Aim of the task: Only the lines holding the string "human" are needed; copy each of them from the data.

Given records:
╭──
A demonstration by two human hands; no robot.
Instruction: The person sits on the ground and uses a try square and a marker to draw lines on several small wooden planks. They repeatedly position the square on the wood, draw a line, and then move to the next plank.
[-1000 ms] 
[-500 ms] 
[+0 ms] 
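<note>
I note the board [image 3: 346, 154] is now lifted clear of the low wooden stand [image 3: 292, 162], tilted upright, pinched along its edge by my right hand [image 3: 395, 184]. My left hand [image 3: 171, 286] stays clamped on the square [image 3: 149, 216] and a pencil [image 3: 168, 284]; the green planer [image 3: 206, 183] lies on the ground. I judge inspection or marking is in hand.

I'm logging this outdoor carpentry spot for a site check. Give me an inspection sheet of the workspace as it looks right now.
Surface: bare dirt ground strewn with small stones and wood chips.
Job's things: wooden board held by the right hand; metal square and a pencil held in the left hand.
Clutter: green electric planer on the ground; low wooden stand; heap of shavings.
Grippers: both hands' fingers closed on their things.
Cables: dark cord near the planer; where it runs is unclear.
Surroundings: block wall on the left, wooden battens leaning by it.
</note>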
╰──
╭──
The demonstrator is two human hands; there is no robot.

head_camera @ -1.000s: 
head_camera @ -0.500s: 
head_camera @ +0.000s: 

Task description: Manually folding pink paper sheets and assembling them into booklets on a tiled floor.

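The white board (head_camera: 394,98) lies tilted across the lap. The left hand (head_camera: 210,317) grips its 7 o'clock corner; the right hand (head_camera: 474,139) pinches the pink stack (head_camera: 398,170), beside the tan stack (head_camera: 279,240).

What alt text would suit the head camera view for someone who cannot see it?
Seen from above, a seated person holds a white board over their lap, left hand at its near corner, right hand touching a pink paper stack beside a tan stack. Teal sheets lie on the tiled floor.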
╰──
Exercise response:
A demonstration by two human hands; no robot.
The demonstrator is two human hands; there is no robot.

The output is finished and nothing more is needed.